━━ Input records ━━
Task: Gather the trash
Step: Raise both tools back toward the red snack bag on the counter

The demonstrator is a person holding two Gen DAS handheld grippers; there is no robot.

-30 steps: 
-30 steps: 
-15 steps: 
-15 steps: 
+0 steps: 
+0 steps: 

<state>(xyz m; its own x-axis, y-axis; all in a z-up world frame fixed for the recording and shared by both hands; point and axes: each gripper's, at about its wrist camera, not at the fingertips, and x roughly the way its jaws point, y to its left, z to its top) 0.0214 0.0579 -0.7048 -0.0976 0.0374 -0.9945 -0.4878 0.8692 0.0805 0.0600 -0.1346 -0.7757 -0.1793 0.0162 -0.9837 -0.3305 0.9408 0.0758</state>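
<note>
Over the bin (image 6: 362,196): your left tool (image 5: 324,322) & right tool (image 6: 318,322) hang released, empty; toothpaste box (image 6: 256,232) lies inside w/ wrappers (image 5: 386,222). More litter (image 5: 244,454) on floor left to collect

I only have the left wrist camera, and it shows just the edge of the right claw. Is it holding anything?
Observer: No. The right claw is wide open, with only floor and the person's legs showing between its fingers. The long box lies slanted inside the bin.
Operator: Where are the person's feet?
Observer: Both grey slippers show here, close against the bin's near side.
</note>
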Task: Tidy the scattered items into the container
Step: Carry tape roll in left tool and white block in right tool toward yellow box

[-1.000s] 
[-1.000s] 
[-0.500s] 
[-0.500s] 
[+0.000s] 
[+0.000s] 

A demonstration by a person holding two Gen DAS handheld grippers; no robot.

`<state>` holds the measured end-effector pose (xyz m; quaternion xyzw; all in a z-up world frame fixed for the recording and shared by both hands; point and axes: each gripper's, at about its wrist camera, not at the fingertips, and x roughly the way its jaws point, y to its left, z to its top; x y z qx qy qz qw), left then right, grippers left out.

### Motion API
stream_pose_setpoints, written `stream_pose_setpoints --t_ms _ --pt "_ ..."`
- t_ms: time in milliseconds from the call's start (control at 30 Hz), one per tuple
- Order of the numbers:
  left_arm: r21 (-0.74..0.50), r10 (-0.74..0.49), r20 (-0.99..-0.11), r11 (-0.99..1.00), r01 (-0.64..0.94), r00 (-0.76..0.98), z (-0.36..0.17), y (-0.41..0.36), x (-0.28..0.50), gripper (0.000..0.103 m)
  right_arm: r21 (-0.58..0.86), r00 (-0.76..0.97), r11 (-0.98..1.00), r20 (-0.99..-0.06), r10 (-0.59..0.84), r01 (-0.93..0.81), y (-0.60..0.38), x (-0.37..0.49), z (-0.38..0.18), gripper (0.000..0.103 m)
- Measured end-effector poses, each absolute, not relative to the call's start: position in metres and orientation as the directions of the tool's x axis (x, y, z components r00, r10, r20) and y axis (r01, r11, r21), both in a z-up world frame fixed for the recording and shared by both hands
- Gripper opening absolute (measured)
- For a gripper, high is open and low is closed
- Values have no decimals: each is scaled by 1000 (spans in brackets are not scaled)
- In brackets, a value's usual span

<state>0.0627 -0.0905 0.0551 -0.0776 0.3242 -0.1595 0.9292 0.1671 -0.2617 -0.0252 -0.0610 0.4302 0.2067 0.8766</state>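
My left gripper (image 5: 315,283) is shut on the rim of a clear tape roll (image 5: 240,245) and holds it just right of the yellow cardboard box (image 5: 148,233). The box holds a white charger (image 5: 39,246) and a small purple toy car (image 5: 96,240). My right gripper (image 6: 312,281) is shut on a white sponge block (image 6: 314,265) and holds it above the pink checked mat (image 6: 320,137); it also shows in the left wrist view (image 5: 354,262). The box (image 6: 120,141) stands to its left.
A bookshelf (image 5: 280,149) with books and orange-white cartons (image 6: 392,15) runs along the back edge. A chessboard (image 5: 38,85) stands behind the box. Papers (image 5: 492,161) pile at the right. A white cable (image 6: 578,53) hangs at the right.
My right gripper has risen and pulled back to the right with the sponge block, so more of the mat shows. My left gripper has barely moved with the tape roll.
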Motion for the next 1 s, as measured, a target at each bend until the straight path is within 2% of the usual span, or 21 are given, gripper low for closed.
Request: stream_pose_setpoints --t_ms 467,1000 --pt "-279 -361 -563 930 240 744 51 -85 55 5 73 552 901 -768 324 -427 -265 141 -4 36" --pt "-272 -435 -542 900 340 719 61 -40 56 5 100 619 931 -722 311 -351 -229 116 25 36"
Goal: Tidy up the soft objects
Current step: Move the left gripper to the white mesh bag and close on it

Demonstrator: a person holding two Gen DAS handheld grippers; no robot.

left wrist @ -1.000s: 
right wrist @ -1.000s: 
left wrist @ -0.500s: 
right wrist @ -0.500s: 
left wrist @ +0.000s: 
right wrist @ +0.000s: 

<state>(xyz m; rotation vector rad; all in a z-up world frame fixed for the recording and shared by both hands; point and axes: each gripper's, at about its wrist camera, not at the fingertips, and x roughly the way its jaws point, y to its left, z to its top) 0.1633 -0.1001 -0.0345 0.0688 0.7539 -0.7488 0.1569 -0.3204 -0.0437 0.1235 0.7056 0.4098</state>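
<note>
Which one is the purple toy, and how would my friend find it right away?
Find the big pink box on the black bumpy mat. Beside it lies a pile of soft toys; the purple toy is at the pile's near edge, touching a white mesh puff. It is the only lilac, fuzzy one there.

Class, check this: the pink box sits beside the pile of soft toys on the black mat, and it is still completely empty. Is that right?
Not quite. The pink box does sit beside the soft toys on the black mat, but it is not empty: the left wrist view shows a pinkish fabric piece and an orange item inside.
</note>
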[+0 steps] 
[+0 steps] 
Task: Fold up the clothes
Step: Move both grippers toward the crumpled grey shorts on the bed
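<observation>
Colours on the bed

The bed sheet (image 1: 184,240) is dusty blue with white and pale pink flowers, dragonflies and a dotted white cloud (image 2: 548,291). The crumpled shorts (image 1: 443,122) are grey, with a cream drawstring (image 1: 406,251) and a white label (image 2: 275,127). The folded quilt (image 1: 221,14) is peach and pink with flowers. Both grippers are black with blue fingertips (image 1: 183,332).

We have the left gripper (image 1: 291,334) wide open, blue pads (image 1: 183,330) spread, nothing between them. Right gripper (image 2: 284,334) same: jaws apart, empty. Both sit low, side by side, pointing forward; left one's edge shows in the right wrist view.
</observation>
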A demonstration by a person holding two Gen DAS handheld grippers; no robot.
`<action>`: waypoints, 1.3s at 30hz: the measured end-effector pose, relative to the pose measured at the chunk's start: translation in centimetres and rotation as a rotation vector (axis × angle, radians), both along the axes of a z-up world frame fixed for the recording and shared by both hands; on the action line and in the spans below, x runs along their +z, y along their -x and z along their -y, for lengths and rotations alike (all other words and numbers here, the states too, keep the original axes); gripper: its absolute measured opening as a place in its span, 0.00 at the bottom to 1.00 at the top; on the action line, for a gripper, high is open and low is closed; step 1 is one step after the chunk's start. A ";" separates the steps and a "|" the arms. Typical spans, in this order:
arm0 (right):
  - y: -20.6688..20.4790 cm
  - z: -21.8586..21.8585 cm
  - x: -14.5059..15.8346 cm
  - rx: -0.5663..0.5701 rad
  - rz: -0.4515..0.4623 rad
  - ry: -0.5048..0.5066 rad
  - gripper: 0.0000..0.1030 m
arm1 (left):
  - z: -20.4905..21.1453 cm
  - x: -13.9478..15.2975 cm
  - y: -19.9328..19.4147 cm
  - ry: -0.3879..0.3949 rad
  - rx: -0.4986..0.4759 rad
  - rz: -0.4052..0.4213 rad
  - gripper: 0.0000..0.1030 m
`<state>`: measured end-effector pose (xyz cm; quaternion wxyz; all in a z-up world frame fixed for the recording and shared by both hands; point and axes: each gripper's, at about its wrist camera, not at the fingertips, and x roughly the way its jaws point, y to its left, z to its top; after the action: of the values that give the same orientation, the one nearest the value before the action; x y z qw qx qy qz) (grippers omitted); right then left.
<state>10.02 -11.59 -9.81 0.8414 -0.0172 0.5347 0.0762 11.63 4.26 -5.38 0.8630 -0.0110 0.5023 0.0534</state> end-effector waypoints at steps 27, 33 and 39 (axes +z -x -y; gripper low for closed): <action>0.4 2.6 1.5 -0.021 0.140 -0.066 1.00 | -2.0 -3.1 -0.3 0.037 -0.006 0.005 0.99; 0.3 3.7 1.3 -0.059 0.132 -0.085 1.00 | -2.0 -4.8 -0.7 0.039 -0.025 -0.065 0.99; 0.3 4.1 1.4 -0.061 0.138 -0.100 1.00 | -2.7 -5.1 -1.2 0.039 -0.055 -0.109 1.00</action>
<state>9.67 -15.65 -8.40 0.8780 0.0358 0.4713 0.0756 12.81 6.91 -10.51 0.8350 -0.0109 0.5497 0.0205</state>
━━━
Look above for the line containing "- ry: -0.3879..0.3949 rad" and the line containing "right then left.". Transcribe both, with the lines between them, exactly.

  - ry: -0.3879..0.3949 rad
  - rx: -0.4986..0.4759 rad
  - rz: -0.4052..0.4213 rad
  - gripper: 0.0000..0.1030 m
`<state>`: measured end-effector pose (xyz cm; quaternion wxyz; all in a z-up world frame fixed for the recording and shared by both hands; point and axes: each gripper's, at about its wrist camera, not at the fingertips, and x roughly the way its jaws point, y to its left, z to its top; after the action: of the values that give the same orientation, the one nearest the value before the action; x y z qw qx qy qz) (grippers omitted); right then left.

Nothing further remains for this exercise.